In a recent article in a national publication, and on a follow-up panel show on PBS, creativity was defined [again, since there are many definitions].
Creativity is production of something original and useful, ..... To be creative requires divergent thinking (generating many unique ideas) and then convergent thinking (combining those ideas into the best result).

As discussed by the panelists, creativity arises from synthesis of known facts or ideas in ways heretofore not known. As such, creative people must be aware of, or have knowledge of,  facts and ideas in order to create a new synthesis. Obviously, project managers can have a big affect here: assembling facts, or providing access to ideas, to drive creativity within the project scope [and budget, etc] is something we managers can do, even if we ourselves are challenged for right-brain function.

As project managers, we face these questions:
1. Can creative people be reliably identified?
2. Can creativity be taught, and therefore, learned as a means to develop project resources?
3. Is there a project protocol to evaluate a new and unique narrative to connect a known set of dots?
4. How do you fit innovation, the practical implementation of creativity, into budget estimates?

The general conclusion from the cited references is yes to 1 and 2: there are nationally recognized and accepted tests for creativity aptitude, and there are ways to influence and stimulate creative solutions.  [Step 1: move away from rote recitation of 'how we did it before']

Beware the timeline, however. Some research shows that constant immersion in creative activity actually changes brain physiology.

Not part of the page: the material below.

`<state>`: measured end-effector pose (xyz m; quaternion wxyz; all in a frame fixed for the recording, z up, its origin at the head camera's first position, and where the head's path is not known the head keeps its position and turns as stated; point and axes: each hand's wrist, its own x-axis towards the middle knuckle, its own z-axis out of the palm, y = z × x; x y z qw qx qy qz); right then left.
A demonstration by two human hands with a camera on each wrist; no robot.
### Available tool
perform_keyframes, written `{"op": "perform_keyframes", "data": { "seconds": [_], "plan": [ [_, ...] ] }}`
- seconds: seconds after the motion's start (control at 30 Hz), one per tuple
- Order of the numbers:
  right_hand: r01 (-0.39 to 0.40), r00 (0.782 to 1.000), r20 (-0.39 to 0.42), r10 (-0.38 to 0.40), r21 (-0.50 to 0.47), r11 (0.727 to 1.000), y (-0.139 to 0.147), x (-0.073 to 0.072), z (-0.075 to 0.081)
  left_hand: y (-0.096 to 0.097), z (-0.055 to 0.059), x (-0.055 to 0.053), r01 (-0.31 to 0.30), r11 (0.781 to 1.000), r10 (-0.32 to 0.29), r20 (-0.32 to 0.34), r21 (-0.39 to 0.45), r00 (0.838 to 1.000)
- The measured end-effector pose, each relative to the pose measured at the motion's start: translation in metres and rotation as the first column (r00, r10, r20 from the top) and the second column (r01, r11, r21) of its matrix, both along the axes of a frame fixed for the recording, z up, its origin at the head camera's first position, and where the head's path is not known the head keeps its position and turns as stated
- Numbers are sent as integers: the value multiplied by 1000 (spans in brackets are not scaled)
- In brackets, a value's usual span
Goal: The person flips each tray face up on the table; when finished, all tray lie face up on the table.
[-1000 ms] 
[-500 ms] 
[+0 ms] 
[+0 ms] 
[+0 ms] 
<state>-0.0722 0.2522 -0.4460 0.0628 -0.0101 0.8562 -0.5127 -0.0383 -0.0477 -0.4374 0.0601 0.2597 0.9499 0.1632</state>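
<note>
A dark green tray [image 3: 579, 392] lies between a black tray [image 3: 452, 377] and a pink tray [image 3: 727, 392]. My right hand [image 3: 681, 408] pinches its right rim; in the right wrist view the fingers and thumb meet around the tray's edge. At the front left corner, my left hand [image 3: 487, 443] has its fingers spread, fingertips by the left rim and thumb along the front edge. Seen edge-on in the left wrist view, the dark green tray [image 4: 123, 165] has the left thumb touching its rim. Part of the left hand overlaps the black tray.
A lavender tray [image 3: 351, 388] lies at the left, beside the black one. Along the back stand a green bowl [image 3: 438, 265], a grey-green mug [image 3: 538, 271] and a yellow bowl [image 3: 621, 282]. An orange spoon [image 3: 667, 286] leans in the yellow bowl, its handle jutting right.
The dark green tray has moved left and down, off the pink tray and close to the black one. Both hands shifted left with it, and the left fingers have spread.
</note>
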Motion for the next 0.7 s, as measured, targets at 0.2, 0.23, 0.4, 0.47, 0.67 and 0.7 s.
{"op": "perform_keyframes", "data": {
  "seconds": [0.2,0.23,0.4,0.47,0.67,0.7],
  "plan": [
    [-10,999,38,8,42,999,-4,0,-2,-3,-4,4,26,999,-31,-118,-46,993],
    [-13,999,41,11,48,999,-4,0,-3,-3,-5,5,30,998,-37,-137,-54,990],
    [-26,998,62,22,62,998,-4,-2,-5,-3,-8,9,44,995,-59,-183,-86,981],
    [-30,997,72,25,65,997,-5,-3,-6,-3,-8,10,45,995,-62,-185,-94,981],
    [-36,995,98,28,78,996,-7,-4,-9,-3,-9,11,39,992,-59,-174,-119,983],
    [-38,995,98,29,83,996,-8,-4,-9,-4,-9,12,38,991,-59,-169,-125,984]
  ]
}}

So that would suggest that consistently creative people started young, but that also means that physiology once developed may be a life-long capability [there's a place for senior citizens over 40!]. It also suggests [at least to me] that many creative people have there best years when they are young and the brain is most pliable. [See Gates, W. III for 1980's]

As for 3 and 4, protocols that anticipate innovative solutions from creative ideas that are practical and proven by experience are more problematic.

  • Spiral methods provide allowance for creativity. 
  • Deming's PDCA cycle anticipates an opportunity to think creatively--that is, to synthesize a new narrative from the facts--as part of  'Check-Act'.  
  • To provide innovation is one of the motivations for agile methods.  

But regardless of methodology, projects of necessity have limited windows for creativity when the scope-resource-quality-time dependencies are open for debate and for shaping.  Of course, agile methods protocols to stretch the window openings, but in the end "someone has to pay for this stuff", so even agilists must limit creativity.